Saber Lekhal est l’un des trois encadreurs qui ont eu la chance d’être retenus parmi des dizaines de candidats, avec une indemnité de 10 000 DA. Une aubaine et une bonne expérience. Il est, à 22 ans, fraîchement diplômé d’un nouveau programme universitaire, un LMD (pour Licence, Master, Doctorat) de l’université de Constantine. Il en est sorti avec une licence en informatique en poche. Mais lui aussi, comme Aziz, a du apprendre à manier la souris au cybercafé, les étudiants ayant rarement accès à des ordinateurs à la Fac. Son jeune élève, Abdelbasset, est en fin de cycle moyen, en 9e année fondamentale. Il fait « du pas à pas » à l’écran, et travaille sur un petit organigramme.

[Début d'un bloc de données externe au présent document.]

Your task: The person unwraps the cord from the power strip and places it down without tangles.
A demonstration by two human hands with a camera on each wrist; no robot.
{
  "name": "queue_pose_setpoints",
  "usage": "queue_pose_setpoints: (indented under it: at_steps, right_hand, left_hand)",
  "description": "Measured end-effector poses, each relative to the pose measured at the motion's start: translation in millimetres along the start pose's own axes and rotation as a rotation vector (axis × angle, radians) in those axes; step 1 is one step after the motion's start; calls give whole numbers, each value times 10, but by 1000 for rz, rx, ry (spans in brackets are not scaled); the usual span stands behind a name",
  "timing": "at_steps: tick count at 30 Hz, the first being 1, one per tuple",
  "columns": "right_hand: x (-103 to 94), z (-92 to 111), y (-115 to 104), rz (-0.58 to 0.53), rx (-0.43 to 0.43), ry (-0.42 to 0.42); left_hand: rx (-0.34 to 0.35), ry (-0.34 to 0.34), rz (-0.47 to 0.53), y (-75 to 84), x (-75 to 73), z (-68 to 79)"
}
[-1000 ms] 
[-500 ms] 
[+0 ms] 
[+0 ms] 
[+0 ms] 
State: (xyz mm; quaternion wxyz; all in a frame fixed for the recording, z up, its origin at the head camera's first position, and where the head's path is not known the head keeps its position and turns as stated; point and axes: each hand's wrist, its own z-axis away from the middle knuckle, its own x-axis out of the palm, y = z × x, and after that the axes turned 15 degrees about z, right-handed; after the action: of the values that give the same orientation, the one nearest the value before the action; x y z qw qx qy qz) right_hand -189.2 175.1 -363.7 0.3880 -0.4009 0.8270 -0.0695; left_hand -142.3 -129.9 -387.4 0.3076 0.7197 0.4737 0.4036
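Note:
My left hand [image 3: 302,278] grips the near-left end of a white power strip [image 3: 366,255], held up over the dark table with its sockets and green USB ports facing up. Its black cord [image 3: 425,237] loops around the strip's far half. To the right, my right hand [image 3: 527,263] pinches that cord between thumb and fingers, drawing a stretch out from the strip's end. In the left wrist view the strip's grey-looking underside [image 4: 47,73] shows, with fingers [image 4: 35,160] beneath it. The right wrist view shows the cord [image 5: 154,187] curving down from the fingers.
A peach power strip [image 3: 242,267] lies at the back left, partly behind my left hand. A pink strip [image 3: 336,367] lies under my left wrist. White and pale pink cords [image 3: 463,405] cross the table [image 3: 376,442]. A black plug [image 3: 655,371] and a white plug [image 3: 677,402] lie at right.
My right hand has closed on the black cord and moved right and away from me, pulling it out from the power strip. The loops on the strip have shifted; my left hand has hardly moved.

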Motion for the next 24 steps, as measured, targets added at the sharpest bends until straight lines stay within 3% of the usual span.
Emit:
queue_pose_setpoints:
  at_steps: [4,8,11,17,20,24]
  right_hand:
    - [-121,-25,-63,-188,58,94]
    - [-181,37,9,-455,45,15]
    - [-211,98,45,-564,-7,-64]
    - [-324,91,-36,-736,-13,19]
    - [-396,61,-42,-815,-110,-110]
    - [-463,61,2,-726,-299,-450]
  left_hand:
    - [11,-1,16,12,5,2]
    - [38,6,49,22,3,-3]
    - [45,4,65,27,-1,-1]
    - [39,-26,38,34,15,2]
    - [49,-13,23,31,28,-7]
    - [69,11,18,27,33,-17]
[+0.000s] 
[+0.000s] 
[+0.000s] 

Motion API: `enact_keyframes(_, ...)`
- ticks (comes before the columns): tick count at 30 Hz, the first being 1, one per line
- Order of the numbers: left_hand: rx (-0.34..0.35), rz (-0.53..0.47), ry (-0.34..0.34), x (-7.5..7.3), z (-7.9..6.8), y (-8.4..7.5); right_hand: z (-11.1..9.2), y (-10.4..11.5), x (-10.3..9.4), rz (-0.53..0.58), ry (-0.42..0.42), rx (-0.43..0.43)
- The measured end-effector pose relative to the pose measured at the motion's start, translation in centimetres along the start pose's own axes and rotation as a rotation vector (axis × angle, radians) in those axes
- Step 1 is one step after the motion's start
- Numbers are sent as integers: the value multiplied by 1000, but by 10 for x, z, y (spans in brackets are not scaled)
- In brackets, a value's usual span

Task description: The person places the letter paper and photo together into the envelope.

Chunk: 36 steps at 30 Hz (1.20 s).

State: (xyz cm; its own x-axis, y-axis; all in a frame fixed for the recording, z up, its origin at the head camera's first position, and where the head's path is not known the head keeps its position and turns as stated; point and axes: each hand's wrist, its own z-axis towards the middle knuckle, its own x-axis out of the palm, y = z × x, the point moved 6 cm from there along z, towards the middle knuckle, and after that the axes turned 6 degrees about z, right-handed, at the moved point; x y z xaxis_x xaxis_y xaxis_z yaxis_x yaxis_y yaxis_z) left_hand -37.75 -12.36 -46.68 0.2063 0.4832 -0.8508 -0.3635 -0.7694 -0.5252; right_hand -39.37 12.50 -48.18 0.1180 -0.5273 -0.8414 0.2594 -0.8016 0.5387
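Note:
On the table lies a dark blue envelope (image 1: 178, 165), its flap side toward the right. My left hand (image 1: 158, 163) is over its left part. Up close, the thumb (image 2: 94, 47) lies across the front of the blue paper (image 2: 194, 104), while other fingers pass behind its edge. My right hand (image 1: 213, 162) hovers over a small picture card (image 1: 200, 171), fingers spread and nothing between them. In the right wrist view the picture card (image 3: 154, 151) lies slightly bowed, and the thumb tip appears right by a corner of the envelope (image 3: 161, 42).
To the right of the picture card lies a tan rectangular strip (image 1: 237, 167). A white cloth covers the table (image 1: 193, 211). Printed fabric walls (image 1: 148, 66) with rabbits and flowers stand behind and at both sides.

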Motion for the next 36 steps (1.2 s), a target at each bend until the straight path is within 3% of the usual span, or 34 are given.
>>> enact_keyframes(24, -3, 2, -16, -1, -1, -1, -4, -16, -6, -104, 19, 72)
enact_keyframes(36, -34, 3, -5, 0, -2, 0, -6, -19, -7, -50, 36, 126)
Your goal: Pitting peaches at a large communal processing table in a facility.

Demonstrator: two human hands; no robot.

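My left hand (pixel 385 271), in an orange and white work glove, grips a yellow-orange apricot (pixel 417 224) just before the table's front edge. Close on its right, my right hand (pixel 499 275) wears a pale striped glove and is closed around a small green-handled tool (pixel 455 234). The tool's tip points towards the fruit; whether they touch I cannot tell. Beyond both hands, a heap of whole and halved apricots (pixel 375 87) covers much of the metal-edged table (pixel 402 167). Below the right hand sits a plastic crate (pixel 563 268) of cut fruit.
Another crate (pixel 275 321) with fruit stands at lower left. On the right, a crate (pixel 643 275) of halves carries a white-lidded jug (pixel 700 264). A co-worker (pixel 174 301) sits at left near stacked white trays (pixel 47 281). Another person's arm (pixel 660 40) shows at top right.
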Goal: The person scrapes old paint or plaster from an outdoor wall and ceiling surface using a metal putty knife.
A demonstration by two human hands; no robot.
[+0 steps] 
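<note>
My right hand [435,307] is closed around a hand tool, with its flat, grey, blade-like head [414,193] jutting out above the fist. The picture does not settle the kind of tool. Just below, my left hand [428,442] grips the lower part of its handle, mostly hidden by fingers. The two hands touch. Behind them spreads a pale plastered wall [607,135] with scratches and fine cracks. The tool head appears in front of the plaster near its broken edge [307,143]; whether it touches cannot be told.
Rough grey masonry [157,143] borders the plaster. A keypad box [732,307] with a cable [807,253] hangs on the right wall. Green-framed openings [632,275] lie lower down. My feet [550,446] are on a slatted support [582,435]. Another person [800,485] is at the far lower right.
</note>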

Les bénéficiaires démarrent à zéro. Aziz Boudaira, lui a l’œil brillant : « ils ne vont plus pouvoir s’en passer... ». Bientôt les ordinateurs seront en réseau, et la formation sur Internet va pouvoir commencer.

135 jeunes ont déjà assisté au programme, à raison de quatre heures par semaine ; plus d’un tiers sont des filles, une gageure : « les gens me connaissent, explique Aziz, ils me font confiance, et il m’arrive d’aller à la rencontre des parents pour que les filles puissent assister aux cours. J’espère pouvoir lancer un autre projet de couture, pour celles qui n’ont pas étudié... ». La majorité des stagiaires sont des étudiants, des collégiens, des techniciens qui n’ont jamais touché un ordinateur et qui déboursent la somme symbolique de 300 dinars par trimestre pour se former.

Maintenant que la machine est lancée, Aziz réfléchit à l’avenir. Faire payer l’Internet, attirer des adhérents en leur faisant un prix, juste de quoi payer les charges : « ils veulent tous se former, ils veulent tous venir, mais ils viennent aussi et surtout pour Internet, et encore tout le monde ne sait pas que le projet existe... ». Et Aziz sait de quoi il parle, pour avoir fréquenté le cybercafé de Messaoud Boudjeriou avec assiduité. L’Internet est ici une bouffée d’oxygène, une fenêtre ouverte dans l’horizon bouché du village.